Ma i nostri governanti non la pensano così. Hanno passato mesi a discutere di riforma del Senato e di riforma della legge elettorale, e per fortuna la loro è, per ora ancora, una mesta vittoria: la legge elettorale, approvata alla Camera, deve tornare in Senato, dove sarà modificata; la riforma del Senato, approvata in Senato, deve tornare alla Camera, dove anch’essa sarà modificata. Pessime riforme che hanno spaccato il Parlamento e il Paese grazie alla strategia muscolare di Matteo Renzi e del Ministro Maria Elena Boschi, e che nonostante tutto sono ben lungi dall’essere concluse. Se siamo arrivati a questo punto è anche perché le due riforme stanno insieme e non si possono affrontare separatamente, come si è fatto finora. La democrazia è un sistema, la sua qualità non si giudica per una parte, ma nell’insieme. Ed è sperabile che la discussione futura sia sul sistema.

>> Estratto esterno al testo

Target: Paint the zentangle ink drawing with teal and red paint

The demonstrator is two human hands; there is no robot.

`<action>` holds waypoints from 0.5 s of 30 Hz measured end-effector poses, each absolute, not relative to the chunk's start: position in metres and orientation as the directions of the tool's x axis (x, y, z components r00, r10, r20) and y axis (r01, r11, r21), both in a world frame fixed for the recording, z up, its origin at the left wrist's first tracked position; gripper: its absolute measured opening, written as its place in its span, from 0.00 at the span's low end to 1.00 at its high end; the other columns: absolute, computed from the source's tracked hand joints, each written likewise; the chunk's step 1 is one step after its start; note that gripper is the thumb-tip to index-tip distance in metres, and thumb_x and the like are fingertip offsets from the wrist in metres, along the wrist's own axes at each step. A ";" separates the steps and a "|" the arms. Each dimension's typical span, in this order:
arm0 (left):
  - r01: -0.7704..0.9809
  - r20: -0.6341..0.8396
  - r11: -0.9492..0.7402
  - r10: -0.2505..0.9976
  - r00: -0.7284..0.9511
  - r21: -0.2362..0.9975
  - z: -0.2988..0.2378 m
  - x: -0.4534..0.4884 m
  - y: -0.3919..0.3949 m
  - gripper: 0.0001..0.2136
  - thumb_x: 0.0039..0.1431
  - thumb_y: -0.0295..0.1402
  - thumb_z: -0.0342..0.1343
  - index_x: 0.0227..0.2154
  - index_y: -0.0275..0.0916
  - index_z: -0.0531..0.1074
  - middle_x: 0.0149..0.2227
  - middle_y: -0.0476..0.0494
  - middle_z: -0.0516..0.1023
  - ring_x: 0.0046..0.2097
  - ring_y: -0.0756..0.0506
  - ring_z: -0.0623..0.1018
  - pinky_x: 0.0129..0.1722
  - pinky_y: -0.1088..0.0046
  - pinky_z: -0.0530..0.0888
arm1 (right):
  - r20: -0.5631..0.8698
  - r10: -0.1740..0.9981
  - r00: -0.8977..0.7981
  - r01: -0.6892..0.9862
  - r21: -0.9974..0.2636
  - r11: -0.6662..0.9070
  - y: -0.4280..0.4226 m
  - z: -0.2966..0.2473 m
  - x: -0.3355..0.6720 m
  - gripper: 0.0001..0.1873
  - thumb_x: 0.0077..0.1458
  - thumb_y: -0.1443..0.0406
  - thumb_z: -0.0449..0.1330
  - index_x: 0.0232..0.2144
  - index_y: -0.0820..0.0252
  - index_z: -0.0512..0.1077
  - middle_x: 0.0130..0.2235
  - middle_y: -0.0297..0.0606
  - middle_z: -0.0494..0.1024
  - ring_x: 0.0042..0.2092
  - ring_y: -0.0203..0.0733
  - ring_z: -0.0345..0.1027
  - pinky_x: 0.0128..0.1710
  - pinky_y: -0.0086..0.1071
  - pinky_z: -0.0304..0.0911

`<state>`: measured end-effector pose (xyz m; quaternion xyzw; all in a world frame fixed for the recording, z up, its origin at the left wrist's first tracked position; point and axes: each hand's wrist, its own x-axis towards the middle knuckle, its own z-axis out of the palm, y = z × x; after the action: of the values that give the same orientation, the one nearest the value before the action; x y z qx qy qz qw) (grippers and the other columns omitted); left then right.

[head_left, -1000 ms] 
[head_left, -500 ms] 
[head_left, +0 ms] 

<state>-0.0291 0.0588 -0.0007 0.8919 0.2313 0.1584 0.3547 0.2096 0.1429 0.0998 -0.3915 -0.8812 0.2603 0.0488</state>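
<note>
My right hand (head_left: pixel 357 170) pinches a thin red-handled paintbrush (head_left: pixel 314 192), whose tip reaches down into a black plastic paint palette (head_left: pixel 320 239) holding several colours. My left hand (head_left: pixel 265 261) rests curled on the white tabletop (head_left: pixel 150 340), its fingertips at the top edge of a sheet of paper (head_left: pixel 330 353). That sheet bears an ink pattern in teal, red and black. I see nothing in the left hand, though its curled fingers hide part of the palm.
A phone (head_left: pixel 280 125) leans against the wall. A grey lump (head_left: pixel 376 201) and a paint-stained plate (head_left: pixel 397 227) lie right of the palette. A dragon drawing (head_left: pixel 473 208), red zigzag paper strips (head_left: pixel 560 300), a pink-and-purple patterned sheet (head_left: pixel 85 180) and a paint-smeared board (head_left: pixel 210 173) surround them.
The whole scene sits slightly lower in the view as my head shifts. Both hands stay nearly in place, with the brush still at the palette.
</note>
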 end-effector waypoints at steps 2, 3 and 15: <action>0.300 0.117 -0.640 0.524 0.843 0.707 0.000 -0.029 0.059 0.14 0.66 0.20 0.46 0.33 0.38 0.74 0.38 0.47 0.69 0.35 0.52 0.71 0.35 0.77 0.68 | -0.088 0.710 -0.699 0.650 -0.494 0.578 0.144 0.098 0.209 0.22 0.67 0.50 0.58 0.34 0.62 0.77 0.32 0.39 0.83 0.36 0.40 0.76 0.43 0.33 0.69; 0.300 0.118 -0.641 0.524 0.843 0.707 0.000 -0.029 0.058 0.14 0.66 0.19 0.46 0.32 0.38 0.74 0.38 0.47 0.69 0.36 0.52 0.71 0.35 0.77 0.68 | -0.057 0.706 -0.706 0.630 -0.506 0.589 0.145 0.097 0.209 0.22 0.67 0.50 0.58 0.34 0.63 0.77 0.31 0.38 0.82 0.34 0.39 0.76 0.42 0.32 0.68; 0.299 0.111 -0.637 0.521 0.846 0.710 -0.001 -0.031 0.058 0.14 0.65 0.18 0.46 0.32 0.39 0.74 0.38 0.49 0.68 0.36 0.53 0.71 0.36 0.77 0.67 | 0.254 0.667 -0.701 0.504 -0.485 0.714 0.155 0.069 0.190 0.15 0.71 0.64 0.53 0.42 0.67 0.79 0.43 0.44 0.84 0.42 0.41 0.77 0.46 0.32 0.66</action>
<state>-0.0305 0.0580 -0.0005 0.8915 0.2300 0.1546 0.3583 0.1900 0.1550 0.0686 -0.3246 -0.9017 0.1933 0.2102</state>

Parto dal Senato. La situazione attuale -il bicameralismo perfetto- va superata, non c’è dubbio. Io ho sostenuto, negli anni Ottanta, la tesi del monocameralismo, cioè del’abolizione del Senato. L’obbiettivo era rafforzare la rappresentanza dei cittadini e la centralità del Parlamento: allora c’erano il sistema proporzionale, i grandi partiti di massa, regolamenti parlamentari che davano molti poteri ai gruppi di opposizione. Si poteva, quindi, passare tranquillamente a un sistema con una sola Camera. Poi, negli anni Novanta, emerse il tema del federalismo. Si cominciò a parlare di Senato delle autonomie, sul modello del Bundesrat tedesco, nel quale siedono i rappresentanti dei governi regionali. Io mi convertii a questa tesi: creare cioè, al posto del Senato attuale, il luogo della rappresentanza territoriale, regionale e comunale. In questa visione ogni livello dello Stato deve avere assolutamente chiara la propria “missione”, e a essa deve corrispondere attraverso entrate proprie, della cui riscossione e del cui utilizzo sia davvero responsabile di fronte ai cittadini. In questo federalismo autentico andrebbe riconsiderato sia il numero delle Regioni che quello dei Comuni. Ma oggi nessuno parla più di queste cose: va avanti, da anni, un processo contrario di ricentralizzazione. E, naturalmente, la spesa continua ad aumentare, perché nessuno è responsabilizzato. In questo contesto la riforma del Senato approvata in Senato è davvero un pasticcio. Paradossalmente si crea il Senato composto da rappresentanti delle Regioni proprio nel momento in cui il Governo riporta contestualmente allo Stato, con la riforma del Titolo V della Costituzione, funzioni importanti trasferite nel 2001 alle Regioni (mortificazione che le Regioni, per come hanno operato, si sono meritate in pieno). Logica vuole, comunque, che questo nuovo Senato composto da nominati delle Regioni abbia competenze assolutamente limitate alle relazioni Stato – Regioni – Comuni; invece non è così: avrà competenze sulle leggi costituzionali e sui trattati internazionali, e pure su questioni come il matrimonio, il diritto di famiglia e il diritto alla salute, cioè su materie di rilevanza etica. Diciamoci la verità: a questo punto sarebbe molto meglio abolirlo tout court!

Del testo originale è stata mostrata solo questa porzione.